Hitting him with the brush again, she continued, "As God is my witness, they're not going to lick me. I'm going to live through this and when it's all over, I'll never be hungry again. No, nor any of my folk. If I have to lie, steal, cheat, or kill... As God is my witness, I'll never be hungry again. Unless Kurt eats everything in the house, in which case I'm screwed. Now change the channel."
Mariko
—
Now she had a room that didn't smell dubious and where she didn't suspect that her clothes would be just as safe in the dresser as on the floor, it was tempting just to get some sleep. The bed had seemed relatively comfortable as well, but somehow, she didn't want her first introduction to her roommate to be the other girl stumbling in on her while she was asleep.

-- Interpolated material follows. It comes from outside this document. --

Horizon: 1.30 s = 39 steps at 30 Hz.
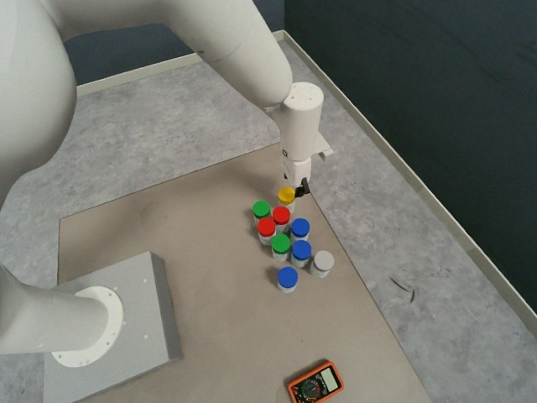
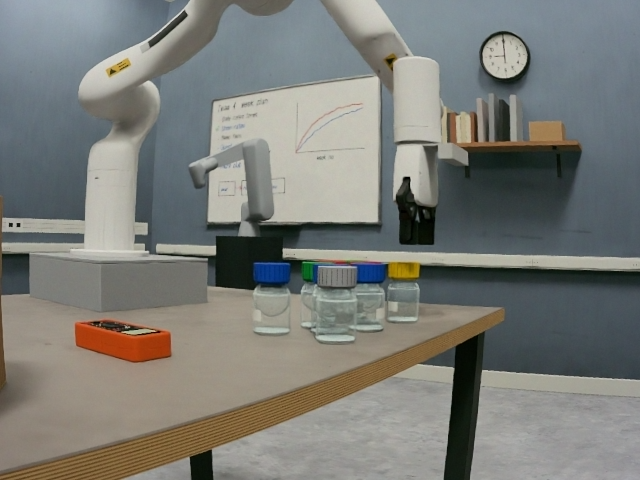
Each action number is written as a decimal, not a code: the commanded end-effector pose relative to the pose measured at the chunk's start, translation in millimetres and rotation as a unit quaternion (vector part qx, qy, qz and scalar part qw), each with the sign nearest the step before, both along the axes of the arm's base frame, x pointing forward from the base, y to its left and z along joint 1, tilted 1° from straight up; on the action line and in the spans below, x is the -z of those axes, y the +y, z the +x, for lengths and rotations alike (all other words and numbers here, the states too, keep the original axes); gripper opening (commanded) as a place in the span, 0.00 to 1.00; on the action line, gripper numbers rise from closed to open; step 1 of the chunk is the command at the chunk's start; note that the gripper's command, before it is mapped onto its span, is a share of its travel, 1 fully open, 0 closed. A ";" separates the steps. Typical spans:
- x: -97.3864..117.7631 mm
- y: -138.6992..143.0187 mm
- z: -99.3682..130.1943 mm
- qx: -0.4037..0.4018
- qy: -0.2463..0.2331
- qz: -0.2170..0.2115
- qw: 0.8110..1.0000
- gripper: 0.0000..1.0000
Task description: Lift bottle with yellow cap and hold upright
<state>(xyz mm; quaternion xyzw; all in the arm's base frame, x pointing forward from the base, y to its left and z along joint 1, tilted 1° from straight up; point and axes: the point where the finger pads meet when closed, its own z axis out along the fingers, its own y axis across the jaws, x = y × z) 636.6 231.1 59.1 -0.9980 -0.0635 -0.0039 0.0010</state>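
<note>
The yellow-capped bottle (image 1: 286, 197) stands upright on the table at the far end of a cluster of clear bottles, near the table's right edge; it also shows in the side view (image 2: 403, 291). My gripper (image 1: 299, 187) hangs open and empty just above it, fingers pointing down. In the side view the gripper (image 2: 416, 238) is a short gap above the yellow cap and slightly to its right. The fingers touch nothing.
Green (image 1: 261, 210), red (image 1: 280, 215), blue (image 1: 299, 227) and grey-capped (image 1: 323, 262) bottles stand upright close behind the yellow one. An orange multimeter (image 1: 315, 382) lies near the front edge. The arm's grey base block (image 1: 112, 321) sits at left.
</note>
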 end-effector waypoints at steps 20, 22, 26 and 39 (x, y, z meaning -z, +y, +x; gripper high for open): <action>34.2 0.5 1.2 0.000 -0.001 0.000 1.000 0.79; 39.5 0.5 1.3 0.000 -0.001 0.000 1.000 0.79; 50.1 0.6 1.4 0.000 -0.001 0.000 1.000 0.79; 80.8 0.8 1.8 0.000 -0.001 0.000 1.000 0.79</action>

The chance of her having a conversation without waking up at all was far too high as well.
All in all, it had seemed like a much better option to at least try to be sociable. Apparently, the rec room was pretty much the place to hang out and so she headed that way, not taking too long to find her way around the school.
What she found as she entered the rec room was far from what she'd imagined though. The couch, TV and all that were fine, just like she remembered them. On the other hand, seeing the blue thing- or was that person in someone's lap, however, that was a little unexpected. She was likely intruding and possibly should have left, but the chairs were so inviting and her room so far. "Hi," she said with a tiny wave and an uncharacteristic meekness. Of course, now attention was inbound, going and hiding in her room didn't sound quite so bad. As a thought occurred to her, she raised a hand almost as though she were asking a question at school. After a moment, one finger fell forward to point at the pair. "Were you grooming?" It was only a short question, but somehow, the pace of her speech had markedly dropped by the end of it. It just seemed so unlikely.